§ **What you are asked to do**
From the records below, set down exactly the lines starting with the line that contains "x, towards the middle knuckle" and going on through the line that contains "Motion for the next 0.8". Nothing else is wanted.
Start of Information
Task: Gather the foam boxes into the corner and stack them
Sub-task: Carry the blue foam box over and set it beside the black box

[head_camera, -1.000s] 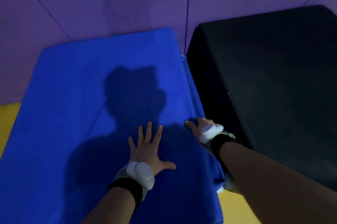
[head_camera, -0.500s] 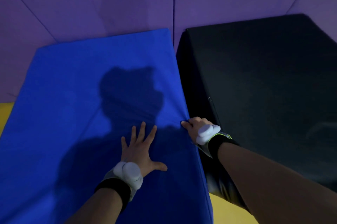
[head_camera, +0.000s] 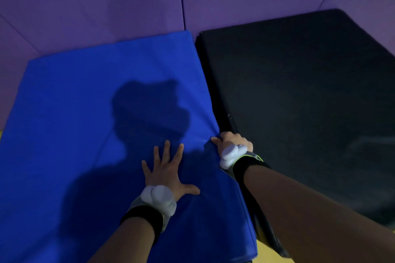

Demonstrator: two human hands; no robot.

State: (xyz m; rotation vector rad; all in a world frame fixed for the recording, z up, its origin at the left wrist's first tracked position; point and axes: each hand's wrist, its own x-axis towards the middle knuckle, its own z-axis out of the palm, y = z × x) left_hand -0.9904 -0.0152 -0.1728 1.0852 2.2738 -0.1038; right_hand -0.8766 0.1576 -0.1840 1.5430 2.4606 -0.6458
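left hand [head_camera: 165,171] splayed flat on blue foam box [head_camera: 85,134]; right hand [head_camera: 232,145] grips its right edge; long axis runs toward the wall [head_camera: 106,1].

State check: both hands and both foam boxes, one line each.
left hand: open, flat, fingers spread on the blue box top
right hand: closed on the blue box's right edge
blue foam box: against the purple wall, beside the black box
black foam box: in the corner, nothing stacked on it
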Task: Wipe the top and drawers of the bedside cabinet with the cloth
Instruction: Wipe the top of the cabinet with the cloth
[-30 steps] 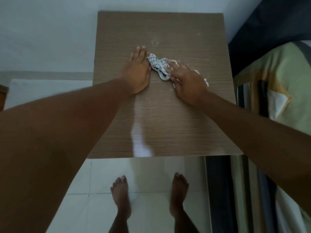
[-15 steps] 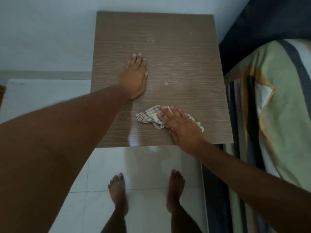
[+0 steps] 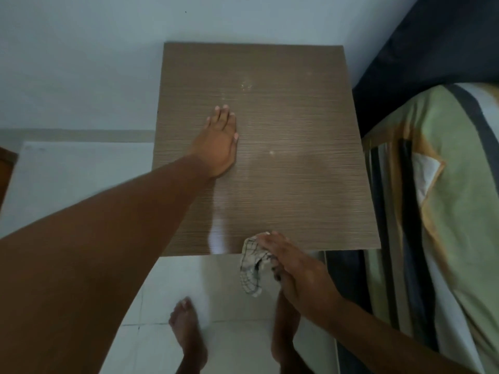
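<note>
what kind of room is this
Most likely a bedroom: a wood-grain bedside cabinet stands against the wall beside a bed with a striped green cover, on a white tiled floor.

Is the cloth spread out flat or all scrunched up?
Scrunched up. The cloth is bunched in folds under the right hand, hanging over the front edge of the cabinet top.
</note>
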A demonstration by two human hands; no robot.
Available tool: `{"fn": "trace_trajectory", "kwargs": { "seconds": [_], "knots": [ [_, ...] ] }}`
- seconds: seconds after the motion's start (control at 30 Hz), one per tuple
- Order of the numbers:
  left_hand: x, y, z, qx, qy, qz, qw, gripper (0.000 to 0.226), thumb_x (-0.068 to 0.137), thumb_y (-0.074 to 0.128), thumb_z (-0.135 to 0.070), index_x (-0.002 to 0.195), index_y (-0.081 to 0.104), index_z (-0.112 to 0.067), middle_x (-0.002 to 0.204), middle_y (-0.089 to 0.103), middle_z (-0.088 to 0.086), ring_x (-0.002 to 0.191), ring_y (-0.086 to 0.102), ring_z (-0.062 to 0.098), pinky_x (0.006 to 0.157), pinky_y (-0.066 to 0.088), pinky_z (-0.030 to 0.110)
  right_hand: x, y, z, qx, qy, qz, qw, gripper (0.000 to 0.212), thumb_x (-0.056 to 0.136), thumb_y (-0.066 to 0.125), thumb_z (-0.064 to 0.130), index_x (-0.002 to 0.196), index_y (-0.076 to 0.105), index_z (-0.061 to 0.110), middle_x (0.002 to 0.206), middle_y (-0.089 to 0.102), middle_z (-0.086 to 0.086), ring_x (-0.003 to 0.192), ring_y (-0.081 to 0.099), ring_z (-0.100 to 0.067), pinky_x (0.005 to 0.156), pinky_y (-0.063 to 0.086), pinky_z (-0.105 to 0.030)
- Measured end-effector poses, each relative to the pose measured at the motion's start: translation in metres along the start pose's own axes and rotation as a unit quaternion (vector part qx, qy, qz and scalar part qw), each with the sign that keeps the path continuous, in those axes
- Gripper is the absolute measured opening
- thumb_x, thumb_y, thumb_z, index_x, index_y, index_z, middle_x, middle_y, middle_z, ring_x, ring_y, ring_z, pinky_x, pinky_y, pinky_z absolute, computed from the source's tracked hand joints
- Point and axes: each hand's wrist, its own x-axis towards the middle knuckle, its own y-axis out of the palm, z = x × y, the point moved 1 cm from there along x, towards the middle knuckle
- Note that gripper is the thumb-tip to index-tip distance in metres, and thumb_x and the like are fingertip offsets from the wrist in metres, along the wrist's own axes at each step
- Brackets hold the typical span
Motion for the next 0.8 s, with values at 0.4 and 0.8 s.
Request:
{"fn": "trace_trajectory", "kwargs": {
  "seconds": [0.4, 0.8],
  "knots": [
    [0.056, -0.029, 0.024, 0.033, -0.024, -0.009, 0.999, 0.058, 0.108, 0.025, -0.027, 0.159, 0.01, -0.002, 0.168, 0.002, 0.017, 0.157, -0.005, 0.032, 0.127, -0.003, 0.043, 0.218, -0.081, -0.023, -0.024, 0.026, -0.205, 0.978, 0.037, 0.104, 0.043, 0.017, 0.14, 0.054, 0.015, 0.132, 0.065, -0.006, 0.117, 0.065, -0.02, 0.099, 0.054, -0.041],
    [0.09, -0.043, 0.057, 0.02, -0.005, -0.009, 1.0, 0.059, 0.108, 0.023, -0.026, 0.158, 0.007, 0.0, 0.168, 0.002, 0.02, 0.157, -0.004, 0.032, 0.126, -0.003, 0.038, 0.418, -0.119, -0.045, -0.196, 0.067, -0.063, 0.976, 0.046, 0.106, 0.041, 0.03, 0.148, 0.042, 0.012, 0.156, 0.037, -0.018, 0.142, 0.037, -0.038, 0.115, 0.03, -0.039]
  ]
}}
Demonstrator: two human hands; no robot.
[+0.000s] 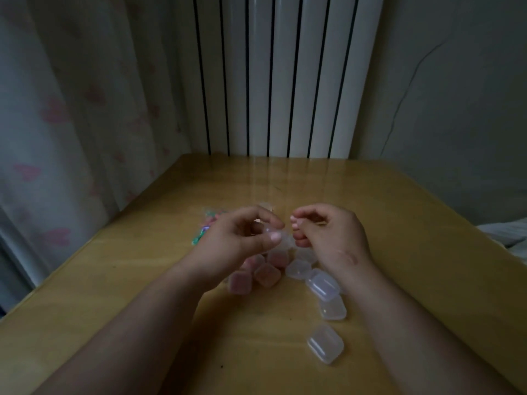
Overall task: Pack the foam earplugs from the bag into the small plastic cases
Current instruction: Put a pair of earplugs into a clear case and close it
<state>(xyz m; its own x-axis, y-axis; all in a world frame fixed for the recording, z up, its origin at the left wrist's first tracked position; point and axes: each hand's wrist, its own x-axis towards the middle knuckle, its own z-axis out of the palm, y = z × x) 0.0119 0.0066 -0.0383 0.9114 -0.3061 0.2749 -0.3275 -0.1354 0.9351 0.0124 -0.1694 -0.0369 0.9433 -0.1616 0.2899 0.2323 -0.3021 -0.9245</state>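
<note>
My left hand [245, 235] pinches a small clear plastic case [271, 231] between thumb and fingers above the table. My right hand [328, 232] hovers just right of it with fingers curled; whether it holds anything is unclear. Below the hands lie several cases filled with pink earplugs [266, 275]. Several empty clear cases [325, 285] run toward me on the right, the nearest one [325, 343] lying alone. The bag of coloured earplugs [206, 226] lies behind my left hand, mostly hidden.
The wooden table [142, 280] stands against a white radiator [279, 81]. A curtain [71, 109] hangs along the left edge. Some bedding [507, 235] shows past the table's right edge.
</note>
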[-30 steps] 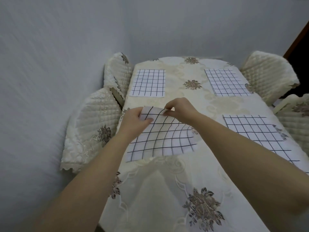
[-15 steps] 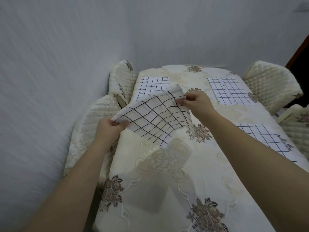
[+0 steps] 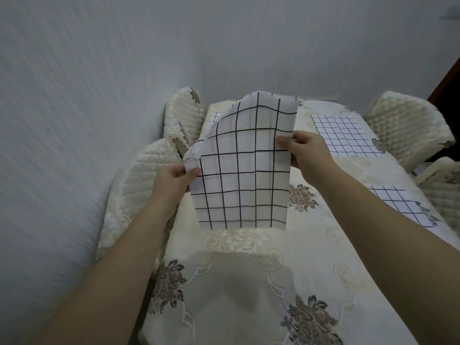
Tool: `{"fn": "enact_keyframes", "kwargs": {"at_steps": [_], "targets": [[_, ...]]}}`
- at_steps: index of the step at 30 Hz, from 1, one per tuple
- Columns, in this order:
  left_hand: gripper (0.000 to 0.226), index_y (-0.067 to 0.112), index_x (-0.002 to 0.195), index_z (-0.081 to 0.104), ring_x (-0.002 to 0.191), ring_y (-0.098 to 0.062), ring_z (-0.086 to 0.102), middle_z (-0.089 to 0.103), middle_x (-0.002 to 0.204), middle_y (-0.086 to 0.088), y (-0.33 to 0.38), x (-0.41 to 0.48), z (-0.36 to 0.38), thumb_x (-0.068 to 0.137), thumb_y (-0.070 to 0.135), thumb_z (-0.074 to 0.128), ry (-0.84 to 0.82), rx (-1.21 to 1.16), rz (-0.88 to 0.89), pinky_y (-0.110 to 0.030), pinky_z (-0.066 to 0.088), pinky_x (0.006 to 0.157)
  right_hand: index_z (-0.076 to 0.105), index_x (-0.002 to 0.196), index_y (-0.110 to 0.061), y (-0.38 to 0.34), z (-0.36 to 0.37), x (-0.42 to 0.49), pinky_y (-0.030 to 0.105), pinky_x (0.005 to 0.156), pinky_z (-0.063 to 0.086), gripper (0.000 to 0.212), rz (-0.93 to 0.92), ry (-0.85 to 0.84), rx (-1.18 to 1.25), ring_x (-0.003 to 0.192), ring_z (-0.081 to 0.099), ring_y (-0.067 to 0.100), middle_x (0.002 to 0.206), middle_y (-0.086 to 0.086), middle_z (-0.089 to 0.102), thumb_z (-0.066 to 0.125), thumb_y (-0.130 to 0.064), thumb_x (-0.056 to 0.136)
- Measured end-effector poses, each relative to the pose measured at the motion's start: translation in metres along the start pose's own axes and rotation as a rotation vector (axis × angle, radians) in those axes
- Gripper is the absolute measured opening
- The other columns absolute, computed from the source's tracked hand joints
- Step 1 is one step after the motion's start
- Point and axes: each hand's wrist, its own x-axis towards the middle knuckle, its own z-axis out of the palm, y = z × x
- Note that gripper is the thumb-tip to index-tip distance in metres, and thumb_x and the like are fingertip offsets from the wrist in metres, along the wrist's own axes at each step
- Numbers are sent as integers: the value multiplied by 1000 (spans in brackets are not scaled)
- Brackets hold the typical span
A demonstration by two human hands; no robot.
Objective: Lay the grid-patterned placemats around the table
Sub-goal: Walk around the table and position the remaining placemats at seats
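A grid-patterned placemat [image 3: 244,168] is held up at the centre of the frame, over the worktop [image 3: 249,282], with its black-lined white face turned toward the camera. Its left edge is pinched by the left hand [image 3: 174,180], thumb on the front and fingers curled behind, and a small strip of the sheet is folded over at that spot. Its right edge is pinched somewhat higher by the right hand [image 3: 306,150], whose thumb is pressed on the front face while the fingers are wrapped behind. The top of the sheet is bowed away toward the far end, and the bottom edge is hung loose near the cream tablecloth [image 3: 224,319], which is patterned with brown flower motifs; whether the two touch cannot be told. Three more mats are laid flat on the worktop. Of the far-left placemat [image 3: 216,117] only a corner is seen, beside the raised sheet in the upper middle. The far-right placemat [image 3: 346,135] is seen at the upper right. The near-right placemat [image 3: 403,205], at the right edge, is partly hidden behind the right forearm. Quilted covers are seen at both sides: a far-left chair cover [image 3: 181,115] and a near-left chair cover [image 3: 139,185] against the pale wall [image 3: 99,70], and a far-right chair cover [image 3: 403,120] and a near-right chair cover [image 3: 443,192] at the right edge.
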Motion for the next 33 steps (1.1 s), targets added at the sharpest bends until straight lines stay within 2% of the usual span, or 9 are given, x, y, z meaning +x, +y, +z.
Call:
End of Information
§ **Solution for this problem**
- Point and axes: each hand's wrist, its own x-axis towards the middle knuckle, its own y-axis out of the palm, z = x × y, the point moved 1 cm from there along x, towards the middle knuckle
- Note that gripper is the thumb-tip to index-tip distance in metres, and thumb_x and the like are fingertip offsets from the wrist in metres, along the wrist's own axes at each step
- Brackets hold the typical span
Motion for the next 0.8 s, with values at 0.4 and 0.8 s.

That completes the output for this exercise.